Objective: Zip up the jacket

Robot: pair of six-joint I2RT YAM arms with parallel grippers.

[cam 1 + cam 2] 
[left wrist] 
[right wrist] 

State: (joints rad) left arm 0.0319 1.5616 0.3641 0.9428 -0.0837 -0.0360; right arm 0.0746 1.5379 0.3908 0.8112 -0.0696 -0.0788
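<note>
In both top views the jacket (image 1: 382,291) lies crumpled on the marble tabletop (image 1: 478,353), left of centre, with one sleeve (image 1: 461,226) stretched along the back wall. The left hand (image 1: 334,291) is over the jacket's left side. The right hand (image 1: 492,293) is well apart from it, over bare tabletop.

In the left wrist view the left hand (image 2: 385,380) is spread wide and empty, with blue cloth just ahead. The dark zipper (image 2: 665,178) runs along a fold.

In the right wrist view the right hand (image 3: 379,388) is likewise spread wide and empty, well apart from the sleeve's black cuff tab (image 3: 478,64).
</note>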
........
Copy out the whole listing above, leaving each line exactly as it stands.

Objective: Zip up the jacket

Robot: pair of six-joint I2RT YAM arms with parallel grippers.

[cam 1 + cam 2] 
[left wrist] 
[right wrist] 

State: (joints rad) left arm 0.0319 1.5616 0.3641 0.9428 -0.0837 -0.0360; right arm 0.0746 1.5379 0.3908 0.8112 -0.0696 -0.0788
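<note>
In both top views the jacket (image 1: 382,291) lies crumpled on the marble tabletop (image 1: 478,353), left of centre, with one sleeve (image 1: 461,226) stretched along the back wall. The left hand (image 1: 334,291) is over the jacket's left side. The right hand (image 1: 492,293) is well apart from it, over bare tabletop.

In the left wrist view the left hand (image 2: 385,380) is spread wide and empty, with blue cloth just ahead. The dark zipper (image 2: 665,178) runs along a fold.

In the right wrist view the right hand (image 3: 379,388) is likewise spread wide and empty, well apart from the sleeve's black cuff tab (image 3: 478,64).
</note>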

The exercise is complete with this answer.